Oct 07, 2010
I think I have established clearly in previous blogs that there is a known pathway to break the emotional eating habit. It requires you to march through 10 specific insight steps, one by one, until you convince yourself, by your own experience, that you can handle whatever is stirring in your mind without using food as a form of medication.
It's easy for me to describe each of the insights. It is probably clear to you what each means. But understanding them is not the same as putting them into practice.
So how do we help you convert an intellectual understanding of the insights you need to an actual real-life experience that can serve you well for the rest of your life?
Think of it as a massive attitude change.
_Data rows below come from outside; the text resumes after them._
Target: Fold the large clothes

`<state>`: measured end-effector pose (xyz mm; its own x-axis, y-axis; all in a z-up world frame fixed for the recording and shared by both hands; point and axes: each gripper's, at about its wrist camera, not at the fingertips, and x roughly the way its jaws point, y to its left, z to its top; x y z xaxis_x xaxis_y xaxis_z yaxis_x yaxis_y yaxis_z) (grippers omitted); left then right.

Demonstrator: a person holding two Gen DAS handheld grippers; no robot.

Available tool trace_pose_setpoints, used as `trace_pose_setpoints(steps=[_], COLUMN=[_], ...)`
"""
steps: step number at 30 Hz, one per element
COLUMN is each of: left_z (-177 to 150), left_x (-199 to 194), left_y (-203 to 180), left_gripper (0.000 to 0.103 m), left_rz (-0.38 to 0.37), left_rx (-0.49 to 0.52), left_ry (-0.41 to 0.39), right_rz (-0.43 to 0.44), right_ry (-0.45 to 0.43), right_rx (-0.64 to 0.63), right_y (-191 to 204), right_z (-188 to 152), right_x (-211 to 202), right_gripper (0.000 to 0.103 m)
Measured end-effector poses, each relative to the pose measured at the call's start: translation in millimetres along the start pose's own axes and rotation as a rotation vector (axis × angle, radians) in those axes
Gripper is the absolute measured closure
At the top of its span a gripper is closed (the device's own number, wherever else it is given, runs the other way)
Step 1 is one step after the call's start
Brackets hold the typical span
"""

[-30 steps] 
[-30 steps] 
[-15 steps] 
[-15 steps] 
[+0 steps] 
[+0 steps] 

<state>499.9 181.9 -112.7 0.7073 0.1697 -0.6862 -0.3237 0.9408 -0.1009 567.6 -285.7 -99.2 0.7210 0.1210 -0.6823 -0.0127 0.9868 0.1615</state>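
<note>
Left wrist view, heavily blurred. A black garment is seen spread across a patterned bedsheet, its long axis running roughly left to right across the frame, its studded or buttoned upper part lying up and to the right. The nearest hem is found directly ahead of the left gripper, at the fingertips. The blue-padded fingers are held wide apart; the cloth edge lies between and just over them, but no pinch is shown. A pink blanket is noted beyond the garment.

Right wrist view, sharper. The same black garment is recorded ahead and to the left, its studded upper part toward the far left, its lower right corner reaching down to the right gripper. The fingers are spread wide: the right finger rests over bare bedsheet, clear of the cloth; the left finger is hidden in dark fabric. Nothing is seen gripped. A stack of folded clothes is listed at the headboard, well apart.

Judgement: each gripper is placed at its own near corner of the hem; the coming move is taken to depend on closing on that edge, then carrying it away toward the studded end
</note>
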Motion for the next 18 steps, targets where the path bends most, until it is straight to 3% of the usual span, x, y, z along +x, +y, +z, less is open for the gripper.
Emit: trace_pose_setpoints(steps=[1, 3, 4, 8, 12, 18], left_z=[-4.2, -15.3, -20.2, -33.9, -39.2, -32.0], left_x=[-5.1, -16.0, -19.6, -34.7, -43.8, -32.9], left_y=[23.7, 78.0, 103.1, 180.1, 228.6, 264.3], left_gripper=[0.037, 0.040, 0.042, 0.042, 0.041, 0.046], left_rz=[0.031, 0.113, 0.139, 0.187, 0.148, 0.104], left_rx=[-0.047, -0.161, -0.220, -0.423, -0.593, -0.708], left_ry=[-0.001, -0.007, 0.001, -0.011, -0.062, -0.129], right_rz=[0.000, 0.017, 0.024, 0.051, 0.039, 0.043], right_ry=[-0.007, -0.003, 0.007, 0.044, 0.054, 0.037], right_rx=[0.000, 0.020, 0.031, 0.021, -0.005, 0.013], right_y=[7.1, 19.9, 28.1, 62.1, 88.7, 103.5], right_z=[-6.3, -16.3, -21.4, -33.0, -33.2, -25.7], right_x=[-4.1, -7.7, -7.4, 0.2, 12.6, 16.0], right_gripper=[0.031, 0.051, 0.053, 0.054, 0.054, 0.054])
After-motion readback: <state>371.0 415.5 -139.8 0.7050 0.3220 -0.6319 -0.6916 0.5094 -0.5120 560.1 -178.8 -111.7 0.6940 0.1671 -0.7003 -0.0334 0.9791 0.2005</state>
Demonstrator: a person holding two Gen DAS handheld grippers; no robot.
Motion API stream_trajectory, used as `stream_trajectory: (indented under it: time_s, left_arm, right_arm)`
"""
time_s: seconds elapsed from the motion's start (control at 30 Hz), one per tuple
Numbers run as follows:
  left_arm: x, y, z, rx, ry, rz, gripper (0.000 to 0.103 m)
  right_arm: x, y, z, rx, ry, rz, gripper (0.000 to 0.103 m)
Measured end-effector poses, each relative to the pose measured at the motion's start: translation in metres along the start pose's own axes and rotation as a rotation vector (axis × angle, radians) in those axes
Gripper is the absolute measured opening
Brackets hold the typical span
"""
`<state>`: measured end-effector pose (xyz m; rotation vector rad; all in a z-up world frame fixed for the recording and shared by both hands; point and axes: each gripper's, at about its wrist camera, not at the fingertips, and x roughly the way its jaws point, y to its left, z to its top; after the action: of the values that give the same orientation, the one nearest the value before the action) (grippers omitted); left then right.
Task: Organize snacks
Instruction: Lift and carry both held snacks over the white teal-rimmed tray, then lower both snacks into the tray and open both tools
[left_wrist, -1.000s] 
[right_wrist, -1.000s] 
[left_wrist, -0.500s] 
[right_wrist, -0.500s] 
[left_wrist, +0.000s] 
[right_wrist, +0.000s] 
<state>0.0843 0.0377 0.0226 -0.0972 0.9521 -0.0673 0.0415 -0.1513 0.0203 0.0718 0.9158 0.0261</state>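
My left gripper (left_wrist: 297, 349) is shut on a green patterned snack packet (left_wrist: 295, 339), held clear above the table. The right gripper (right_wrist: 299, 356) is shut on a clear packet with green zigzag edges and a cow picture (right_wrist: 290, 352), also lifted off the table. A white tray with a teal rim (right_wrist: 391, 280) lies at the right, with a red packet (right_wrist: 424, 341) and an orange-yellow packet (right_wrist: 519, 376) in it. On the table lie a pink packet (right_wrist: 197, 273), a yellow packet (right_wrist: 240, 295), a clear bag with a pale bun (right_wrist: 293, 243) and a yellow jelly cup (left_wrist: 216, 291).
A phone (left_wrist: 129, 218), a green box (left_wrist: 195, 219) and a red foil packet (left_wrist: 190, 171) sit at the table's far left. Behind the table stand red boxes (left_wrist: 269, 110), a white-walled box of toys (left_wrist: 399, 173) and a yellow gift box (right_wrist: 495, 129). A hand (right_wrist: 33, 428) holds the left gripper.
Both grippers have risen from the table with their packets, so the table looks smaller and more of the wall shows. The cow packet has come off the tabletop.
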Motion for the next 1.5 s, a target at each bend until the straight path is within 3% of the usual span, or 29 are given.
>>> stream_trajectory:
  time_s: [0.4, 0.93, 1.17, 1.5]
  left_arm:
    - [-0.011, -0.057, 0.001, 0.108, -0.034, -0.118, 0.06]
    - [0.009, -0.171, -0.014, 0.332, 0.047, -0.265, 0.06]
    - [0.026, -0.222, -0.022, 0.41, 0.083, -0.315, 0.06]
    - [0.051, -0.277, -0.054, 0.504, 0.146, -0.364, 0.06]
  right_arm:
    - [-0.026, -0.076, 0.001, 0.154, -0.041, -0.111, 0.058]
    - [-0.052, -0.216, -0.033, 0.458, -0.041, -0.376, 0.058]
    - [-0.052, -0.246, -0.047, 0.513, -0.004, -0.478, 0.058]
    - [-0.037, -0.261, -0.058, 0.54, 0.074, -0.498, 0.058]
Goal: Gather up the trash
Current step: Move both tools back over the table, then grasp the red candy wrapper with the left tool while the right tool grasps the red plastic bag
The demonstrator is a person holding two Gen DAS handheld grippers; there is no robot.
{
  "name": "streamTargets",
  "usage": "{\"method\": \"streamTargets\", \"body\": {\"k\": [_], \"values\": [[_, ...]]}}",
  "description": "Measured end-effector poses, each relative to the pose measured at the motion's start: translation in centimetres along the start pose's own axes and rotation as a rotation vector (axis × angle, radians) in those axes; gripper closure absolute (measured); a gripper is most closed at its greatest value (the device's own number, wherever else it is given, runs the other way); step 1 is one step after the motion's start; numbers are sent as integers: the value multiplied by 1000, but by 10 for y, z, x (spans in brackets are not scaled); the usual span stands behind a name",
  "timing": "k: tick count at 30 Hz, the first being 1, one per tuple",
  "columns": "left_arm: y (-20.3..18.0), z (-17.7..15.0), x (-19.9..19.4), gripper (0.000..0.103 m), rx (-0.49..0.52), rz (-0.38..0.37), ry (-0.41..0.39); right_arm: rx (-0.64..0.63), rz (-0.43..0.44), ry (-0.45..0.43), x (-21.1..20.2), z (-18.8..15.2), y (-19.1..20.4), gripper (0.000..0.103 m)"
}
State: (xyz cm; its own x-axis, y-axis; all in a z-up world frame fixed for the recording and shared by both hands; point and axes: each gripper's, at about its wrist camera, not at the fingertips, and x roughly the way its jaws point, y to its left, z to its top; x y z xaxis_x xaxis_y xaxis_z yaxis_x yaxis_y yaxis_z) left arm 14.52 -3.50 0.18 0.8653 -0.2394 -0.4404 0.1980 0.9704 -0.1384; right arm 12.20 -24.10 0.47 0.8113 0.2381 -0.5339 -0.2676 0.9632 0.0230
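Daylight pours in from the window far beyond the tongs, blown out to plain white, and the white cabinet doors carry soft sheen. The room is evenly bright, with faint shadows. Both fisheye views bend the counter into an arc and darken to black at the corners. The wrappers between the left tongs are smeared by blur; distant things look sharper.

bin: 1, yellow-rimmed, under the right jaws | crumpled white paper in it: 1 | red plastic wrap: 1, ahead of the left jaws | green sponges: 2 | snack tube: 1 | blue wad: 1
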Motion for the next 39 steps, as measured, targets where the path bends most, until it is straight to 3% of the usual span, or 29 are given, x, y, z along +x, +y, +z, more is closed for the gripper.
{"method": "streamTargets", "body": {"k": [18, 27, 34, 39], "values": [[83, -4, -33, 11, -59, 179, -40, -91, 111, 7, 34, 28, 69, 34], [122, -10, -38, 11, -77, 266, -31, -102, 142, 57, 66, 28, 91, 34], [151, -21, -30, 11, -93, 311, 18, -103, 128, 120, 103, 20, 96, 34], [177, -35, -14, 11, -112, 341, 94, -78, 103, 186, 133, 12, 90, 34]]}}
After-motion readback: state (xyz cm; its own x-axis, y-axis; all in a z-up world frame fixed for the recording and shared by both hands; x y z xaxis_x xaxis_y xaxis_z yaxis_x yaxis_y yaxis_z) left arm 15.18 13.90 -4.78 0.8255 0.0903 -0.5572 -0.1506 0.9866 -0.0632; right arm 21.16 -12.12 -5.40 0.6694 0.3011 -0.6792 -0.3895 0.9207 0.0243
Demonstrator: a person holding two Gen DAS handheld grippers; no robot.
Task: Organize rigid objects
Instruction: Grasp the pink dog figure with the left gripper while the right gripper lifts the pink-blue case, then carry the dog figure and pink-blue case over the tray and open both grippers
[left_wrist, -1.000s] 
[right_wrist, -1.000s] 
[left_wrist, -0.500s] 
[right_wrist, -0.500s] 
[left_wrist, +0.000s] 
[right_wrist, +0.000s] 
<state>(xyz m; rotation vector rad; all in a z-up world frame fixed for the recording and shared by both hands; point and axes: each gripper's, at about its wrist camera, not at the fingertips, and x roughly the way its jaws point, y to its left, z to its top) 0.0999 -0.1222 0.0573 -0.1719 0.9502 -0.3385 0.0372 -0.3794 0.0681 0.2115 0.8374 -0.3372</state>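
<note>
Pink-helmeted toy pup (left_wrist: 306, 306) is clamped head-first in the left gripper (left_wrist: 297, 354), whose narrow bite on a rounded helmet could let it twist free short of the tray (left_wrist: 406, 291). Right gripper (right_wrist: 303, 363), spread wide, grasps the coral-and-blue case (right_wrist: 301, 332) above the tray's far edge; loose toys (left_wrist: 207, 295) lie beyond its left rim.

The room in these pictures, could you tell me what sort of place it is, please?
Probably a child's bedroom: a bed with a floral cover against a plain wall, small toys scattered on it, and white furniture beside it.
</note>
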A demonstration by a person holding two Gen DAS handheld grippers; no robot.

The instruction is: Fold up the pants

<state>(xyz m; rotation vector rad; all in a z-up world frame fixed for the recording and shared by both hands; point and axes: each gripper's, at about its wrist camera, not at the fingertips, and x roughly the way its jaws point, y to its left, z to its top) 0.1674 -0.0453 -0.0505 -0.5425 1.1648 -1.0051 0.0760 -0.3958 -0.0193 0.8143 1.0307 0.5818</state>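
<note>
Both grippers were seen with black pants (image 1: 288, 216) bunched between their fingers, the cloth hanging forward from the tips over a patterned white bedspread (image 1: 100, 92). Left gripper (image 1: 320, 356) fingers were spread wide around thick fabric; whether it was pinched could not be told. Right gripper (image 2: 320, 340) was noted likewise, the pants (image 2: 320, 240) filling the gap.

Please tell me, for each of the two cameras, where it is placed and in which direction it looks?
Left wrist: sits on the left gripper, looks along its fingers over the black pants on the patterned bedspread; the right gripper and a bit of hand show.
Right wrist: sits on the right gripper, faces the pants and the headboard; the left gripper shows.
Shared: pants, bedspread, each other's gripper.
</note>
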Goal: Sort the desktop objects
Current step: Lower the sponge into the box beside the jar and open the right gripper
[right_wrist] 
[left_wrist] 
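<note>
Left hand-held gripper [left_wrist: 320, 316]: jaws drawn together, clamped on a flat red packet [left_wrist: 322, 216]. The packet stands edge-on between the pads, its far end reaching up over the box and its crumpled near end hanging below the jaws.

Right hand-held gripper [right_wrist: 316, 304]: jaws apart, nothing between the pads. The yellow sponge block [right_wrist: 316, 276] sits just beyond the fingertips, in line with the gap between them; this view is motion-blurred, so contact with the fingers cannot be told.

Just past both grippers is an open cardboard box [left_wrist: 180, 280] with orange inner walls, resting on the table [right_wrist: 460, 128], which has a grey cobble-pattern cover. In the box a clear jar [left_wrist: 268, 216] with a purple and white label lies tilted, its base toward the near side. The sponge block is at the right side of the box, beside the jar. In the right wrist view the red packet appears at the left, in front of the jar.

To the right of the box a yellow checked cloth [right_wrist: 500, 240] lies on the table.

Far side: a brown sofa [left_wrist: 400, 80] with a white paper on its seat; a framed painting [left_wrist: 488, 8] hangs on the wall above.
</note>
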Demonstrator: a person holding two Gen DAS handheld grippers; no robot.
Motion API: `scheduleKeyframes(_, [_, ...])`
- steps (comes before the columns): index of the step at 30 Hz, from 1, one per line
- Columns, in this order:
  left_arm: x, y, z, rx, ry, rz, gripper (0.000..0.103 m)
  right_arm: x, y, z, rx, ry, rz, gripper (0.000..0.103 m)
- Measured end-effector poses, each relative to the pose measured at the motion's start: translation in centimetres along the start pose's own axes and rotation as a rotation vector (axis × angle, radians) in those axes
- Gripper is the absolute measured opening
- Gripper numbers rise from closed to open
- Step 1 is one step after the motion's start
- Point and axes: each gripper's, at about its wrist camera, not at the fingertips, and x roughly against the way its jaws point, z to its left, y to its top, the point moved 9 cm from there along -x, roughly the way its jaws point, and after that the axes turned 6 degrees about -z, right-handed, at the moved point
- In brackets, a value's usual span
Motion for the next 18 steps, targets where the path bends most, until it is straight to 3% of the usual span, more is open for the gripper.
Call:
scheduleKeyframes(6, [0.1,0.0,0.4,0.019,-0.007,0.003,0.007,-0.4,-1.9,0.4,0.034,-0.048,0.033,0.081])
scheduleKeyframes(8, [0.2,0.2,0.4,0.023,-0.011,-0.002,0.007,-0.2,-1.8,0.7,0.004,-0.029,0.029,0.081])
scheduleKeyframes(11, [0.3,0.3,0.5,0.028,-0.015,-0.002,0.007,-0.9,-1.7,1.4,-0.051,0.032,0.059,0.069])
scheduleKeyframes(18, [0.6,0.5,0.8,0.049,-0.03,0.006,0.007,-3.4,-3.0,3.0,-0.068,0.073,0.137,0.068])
If you are an emotional eater your working attitude is that food is a medication that is absolutely essential for your emotional equilibrium. The attitude change you want to arrive at is that food is simply food to be used for health and enjoyment.
Have you ever changed your attitude in a big way before?
Of course you have although you may not have thought about it in this way. There was a time when you worshipped your parents as gods who would protect you for a lifetime from all harm. You were totally dependent on them for your safety, which meant that you would never really have to take care of yourself. When you were eight or nine years old you thought that members of the opposite sex were weird creatures you could not imagine having babies with. Those are just two of the massive attitude changes that everybody goes through.
It’s hard to remember exactly how you felt before these attitude changes. The same will be true for your attitude toward emotional eating once you reach your goal. You will look back and hardly believe that you considered food, overeating, or binging as an essential way of maintaining your emotional equilibrium.
The technique we use to help move from an intellectual understanding of each of the ten insights into a life experience you can trust is simply to ask you to pause at the critical moment that you are feeling a strong urge to eat in response to an emotional stimuli. The pause gives you a moment to reflect. If you don't pause but simply respond to the urge there is no opportunity for insight because the thinking in your mind is shut down. The pause must take place in the midst of a strong urge in order to have a corrective experience that retrains your brain.
When you pause you will be in touch with what is being stirred up inside your mind. I can tell you that whatever it is you will be able to handle it. If you are an emotional eater you do not believe me. What you need is evidence that you can rely on. That can only come from your own experience.
What we do is we take you through the exercises in the Shrink Yourself program that allow you to gather your own evidence based on your own observations. You have to experience that you can handle whatever is coming up in your mind or in your life. You have to re-learn this is true many times before you will be confident enough in your new skills.
That's why the sequence of the 10 insights is important. You have to rebuild your confidence on a strong foundation. You have to prove to yourself that you have a strong, capable adult mind before you can let go of food as a safety valve.
So what is being stirred up in your mind that is so disturbing that you want to hide in food rather than understand and deal with the messages your brain wants to deliver to you?
The range of issues that can trigger an emotional eating episode is vast but most people have a limited and familiar personal list. That makes the task of learning how to cope with these things much more manageable.
Sometimes it's the feelings and thoughts that remind you of a difficult life problem that you don't want to face or have been facing but don't know what to do.
At other times it may be your perfectionism. There is a critic inside that can be harsh and persistent and you don't know how to effectively talk back to that part of yourself.
Sometimes it's not a problem or your critic but simply a feeling that is emotionally loaded because of your past life. Your sore spot might be that you're feeling misunderstood or unappreciated or overworked or being controlled by someone at work or at home. When those contemporary experiences ignite a painful relationship experience from the past, this threatens to flood you with confusion, and you turn to food to shut down your mind.
Whether it's a problem, your critic, or a sore spot, you can learn better ways of handling it than shutting down your mind with food.
That's the lesson that you have to totally absorb and integrate into your life experience in order to end emotional eating and control your weight.
There is no quick cure. Making a large attitude change requires time and effort. All we can offer you is a map of how to get there and exercises designed to help you have the critical experiences you need to get there as fast and as surely as possible.